PROBLEM> Go through the listing and copy each line with the string "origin".

DATASET EXTRACT>
BEGIN
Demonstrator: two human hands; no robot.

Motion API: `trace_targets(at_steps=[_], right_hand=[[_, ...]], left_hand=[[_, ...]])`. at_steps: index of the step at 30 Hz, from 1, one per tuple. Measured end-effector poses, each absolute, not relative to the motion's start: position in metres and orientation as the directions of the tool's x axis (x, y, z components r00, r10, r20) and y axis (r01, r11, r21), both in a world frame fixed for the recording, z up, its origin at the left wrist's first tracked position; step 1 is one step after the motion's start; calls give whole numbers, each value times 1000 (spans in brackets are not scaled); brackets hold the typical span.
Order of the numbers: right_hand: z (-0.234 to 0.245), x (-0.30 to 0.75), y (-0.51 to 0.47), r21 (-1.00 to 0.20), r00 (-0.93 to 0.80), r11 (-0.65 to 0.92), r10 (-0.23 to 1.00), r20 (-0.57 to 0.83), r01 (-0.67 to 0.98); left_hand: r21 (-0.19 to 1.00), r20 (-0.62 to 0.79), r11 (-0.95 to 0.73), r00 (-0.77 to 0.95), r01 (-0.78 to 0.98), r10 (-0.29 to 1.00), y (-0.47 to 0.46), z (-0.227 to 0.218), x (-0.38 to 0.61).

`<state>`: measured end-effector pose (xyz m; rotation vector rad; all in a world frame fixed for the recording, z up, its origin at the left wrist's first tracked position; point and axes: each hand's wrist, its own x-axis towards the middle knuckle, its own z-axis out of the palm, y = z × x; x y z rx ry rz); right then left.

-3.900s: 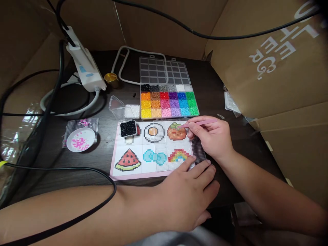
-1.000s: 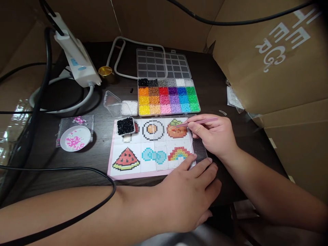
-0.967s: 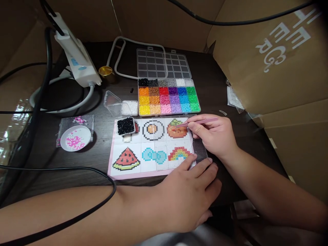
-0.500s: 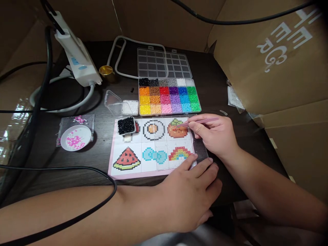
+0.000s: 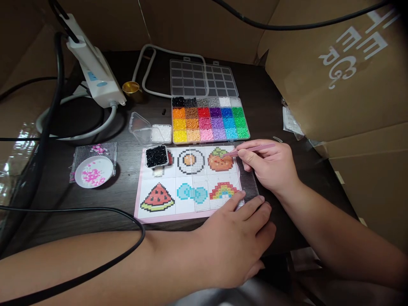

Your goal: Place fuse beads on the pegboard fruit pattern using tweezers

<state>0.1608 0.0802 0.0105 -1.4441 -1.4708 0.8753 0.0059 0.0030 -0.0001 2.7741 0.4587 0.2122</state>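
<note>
Pink tweezers [image 5: 259, 148] are pinched in my right hand [image 5: 270, 163]. Their tips are over the right side of the orange fruit picture [image 5: 220, 160], near its green leaf; whether a bead is between them is too small to tell. My left hand [image 5: 239, 238] lies with its fingers apart, fingertips resting on the near right edge of a clear pegboard [image 5: 250, 182]. The board covers the right part of a pattern sheet [image 5: 188, 214] with pixel pictures of a watermelon slice [image 5: 157, 199], a fried egg [image 5: 190, 161], a blue bow and a rainbow [image 5: 224, 193], which my left fingers partly hide.
Behind the sheet stands an open bead box [image 5: 210, 120] with many colours. A small box of black beads [image 5: 156, 156] sits on the sheet, with white beads [image 5: 161, 134] behind it. Leftward are a dish [image 5: 94, 171] of pink and white beads, a power strip [image 5: 95, 72] and cables.
My right hand has shifted slightly right, and the tweezer tips have drawn back from the middle of the orange fruit picture to its right side. My left hand stays in place.
</note>
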Motion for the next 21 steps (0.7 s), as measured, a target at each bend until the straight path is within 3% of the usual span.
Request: trace_targets(at_steps=[21], right_hand=[[9, 163, 81, -901, 38, 117, 989, 146, 418]], left_hand=[[341, 84, -893, 937, 293, 339, 3, -1, 6]])
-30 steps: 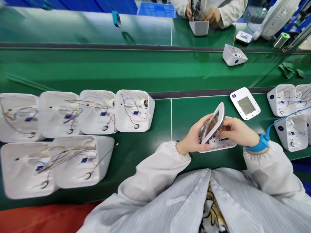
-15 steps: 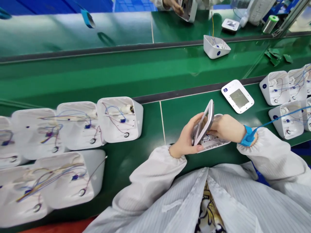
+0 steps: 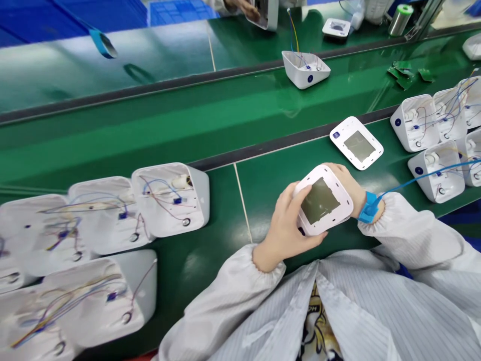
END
RESPONSE>
Motion API: `trace_targets(at_steps=[_], right_hand=[[_, ...]], left_hand=[[_, ...]])`. at_steps: index of the step at 30 Hz, from 1, one per tuple. Measured end-effector poses, each absolute, not relative to the motion's start: position in metres and orientation as the directions of the tool's x axis (x, y, z components r00, r10, r20) and y axis (r01, r11, r21), both in a world frame fixed for the recording, z up, its origin at the left wrist's first tracked position; step 1 is one step after the motion's start; calls give whole numbers, each value times 1000 (spans in brackets are not scaled); brackets hold the typical span.
`<state>`: measured end-effector pose (xyz m; rotation vector rad; all in a world frame fixed for the recording, z up, its origin at the left wrist's first tracked position; point and axes: each hand's wrist, its own x-axis towards the middle knuckle, its own z-axis out of the palm, y = z × x; x y z rx ry rz); right then left.

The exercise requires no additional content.